小さいお子さんがいる家庭では尚更気をつけたいところです。
まず本題に入る前に
「うま味」と「コク」の違いとは
「うま味」は5つの基本味(甘味、酸味、塩味、苦味、うま味)のひとつです。うま味成分としては、一般的にグルタミン酸ナトリウム(アミノ酸)、イノシン酸(核酸)、グアニル酸(核酸)などが知られており、カツオ節や昆布の他にも、さまざまな食品に含まれています。一方、「コク」は味、香り、食感に関する複数の刺激がバランスよく与えられた時の感覚であるといわれています。
人が「おいしい」と感じるには、味だけではなく、匂いや食感や体調などたくさんの要因が関係していて、うま味もコクも、必ずしも「おいしい」と同義ではありませんが、「おいしい」と感じるために必要な要因といえます。
では
添加物不使用の食品に「うま味」と「コク」を出すには
食品にうま味やコクを出すため、グルタミン酸ナトリウムやイノシン酸ナトリウムなどのうま味調味料が使用される場合があります。しかし、うま味調味料は添加物として扱われるため、添加物不使用の食品には使用することはできません。
添加物不使用の食品の原材料表示を見てみると、うま味調味料の代わりにたんぱく加水分解物と酵母エキスが使われている場合があります。

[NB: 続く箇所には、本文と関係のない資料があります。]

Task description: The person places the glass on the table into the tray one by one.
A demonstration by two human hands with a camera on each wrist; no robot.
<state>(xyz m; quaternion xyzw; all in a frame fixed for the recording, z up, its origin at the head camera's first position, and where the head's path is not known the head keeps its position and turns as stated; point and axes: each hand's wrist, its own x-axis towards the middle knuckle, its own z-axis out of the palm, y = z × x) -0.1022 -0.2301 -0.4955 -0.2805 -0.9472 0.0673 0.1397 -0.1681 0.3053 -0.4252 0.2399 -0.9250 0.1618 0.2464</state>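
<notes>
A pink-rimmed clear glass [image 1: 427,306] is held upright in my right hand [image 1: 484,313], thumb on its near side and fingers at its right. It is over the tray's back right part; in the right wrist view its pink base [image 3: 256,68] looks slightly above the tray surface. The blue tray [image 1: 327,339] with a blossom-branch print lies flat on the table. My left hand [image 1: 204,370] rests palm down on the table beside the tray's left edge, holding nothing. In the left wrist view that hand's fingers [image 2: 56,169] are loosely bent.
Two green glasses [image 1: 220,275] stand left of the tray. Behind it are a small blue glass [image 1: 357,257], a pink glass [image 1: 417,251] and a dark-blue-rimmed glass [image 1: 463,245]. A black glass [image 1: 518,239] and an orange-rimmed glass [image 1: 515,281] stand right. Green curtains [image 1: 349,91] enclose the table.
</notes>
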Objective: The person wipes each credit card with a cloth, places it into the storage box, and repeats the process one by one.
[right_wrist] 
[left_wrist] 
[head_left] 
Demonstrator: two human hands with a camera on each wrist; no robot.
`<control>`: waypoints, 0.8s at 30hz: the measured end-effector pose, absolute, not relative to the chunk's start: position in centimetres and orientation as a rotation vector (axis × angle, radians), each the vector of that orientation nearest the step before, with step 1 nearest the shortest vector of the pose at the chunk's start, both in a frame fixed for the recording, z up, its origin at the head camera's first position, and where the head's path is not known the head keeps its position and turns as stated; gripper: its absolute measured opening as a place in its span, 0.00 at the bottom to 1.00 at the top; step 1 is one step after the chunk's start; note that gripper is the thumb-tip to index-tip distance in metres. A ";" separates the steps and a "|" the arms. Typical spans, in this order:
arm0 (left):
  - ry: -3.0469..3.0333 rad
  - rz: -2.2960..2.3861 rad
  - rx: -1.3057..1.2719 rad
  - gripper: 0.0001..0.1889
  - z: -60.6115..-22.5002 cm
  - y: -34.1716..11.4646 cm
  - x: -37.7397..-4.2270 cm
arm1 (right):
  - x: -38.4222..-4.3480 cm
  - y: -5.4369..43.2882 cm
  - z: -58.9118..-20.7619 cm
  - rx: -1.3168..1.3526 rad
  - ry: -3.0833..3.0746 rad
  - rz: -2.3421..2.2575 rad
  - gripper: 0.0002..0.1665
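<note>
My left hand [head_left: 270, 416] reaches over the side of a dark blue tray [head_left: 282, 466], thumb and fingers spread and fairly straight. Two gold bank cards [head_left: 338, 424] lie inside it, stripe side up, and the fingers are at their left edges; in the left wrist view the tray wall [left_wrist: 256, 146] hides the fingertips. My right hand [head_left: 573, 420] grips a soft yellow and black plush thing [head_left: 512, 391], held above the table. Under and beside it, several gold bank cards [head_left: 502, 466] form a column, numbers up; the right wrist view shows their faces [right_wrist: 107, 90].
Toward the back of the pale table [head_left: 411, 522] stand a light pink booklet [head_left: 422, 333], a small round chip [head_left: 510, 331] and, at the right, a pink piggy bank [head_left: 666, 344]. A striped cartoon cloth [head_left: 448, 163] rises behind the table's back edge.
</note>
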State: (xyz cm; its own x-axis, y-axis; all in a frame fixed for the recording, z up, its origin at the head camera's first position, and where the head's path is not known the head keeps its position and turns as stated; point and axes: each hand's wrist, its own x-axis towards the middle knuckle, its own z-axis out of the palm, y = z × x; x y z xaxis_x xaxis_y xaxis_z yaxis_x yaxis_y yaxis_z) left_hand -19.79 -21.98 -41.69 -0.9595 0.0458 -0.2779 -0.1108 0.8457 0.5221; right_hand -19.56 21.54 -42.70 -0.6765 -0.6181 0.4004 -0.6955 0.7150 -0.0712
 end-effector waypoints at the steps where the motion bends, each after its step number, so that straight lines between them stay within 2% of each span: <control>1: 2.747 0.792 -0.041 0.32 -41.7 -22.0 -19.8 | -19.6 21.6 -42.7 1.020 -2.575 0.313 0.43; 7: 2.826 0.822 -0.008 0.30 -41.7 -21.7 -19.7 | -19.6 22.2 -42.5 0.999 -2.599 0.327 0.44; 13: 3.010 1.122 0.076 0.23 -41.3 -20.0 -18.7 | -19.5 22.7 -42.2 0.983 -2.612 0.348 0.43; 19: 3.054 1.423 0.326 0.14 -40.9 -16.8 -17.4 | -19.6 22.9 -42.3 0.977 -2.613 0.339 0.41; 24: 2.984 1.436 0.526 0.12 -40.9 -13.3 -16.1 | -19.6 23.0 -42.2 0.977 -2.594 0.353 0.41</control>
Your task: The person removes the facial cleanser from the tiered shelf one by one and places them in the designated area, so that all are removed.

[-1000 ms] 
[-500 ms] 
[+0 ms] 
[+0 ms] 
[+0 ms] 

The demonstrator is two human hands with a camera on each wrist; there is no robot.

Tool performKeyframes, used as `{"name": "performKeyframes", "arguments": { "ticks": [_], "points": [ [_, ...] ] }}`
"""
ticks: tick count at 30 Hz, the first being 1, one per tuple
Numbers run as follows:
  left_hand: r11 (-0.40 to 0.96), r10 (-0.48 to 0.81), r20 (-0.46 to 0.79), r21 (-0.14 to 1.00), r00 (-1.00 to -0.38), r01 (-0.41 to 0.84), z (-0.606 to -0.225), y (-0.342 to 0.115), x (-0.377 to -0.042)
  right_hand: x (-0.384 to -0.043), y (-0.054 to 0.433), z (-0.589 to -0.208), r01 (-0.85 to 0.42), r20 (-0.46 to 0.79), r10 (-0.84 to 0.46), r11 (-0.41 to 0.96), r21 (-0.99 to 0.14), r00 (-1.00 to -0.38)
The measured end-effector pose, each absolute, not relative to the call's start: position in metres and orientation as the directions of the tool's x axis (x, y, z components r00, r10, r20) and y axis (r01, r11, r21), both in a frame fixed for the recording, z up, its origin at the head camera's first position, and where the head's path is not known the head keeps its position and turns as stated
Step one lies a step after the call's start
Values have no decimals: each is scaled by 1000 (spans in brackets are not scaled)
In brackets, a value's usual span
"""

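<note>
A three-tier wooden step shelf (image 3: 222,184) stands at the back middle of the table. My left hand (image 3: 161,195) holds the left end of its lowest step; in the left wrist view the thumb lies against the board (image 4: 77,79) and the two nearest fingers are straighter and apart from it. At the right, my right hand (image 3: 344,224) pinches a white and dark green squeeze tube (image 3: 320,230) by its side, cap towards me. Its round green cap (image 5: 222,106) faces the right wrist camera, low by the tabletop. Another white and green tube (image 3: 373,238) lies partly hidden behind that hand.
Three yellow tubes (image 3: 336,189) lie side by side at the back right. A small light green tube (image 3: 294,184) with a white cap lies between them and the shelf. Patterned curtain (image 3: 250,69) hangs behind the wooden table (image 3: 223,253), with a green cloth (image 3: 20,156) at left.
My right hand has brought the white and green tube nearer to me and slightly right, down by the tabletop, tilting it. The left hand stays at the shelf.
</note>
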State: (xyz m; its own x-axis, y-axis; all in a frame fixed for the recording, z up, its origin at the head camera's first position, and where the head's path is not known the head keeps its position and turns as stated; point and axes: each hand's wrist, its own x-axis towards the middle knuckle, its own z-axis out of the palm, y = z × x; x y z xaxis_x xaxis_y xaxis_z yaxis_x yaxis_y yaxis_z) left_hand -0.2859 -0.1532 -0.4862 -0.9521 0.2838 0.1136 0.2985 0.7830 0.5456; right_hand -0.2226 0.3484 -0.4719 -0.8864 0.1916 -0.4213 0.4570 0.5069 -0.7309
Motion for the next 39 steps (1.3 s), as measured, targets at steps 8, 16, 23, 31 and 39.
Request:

ここから本題です、ではこの2つの原材料はどういったものか。
たん白加水分解物とは
たんぱく加水分解物とは、肉・大豆・とうもろこし・小麦などのたんぱく質を分解して作られるアミノ酸やペプチドのことです。アミノ酸やペプチドは食品の「うま味」をつくる重要な要素です。加工食品に対して、味の幅の広がりやコクを与え、加工食品の製造過程で減少する風味を補う役目があります。
たんぱく加水分解物の原料
使用するたんぱく質には、植物性と動物性があります。植物性たんぱく質として、もっとも一般的に使われるのは大豆や小麦です。大豆は、油を採った後の残渣(脱脂加工大豆)が多く使用されています。動物性たんぱく質としては魚粉や動物の皮膚や骨などのゼラチンを使用します。
酵母エキスとは
酵母エキス(こうぼエキス、Yeast extract)とは、酵母の有用な成分であるアミノ酸やペプチド、核酸などの成分を自己消化や酵素、熱水などの処理を行うことによって、抽出したエキスです。化学調味料では出すことが難しい自然なうま味、コクや風味を付与することができます。
酵母エキスの原料
酵母エキスの原料となる酵母は、英語でイースト(yeast)といいます。パンを作るときに活躍してくれるイースト菌も酵母の仲間です。酵母は、自然界の植物や果物など、いろいろなところに生息する「菌(微生物)」のことです。酵母エキスの原料には、パン酵母の他にビール醸造過程の副産物であるビール酵母(Saccharomyces pastorianus, Saccharomyces cerevisiae)や、もともと食糧資源として開発されたトルラ酵母(Candida utilis)が使用されます。
まとめ
いずれも、安く美味しく消費者に旨みを感じさせるために、人工的に作ったもの。
添加物ではなく「食品」に分類されるため、加工食品で多く使われています。うま味やコクが増して食品がおいしくなることはいいことではありますが、次第に舌がこのような味に慣れてしまい、天然のうま味では物足りなさを感じるおそれもあります。結果として、濃い味を好む傾向になってしまい、成人病や肥満のリスクが高まることも考えられます。加工食品を手に取る際には、意識して原材料表示を確認してみてはいかがでしょうか。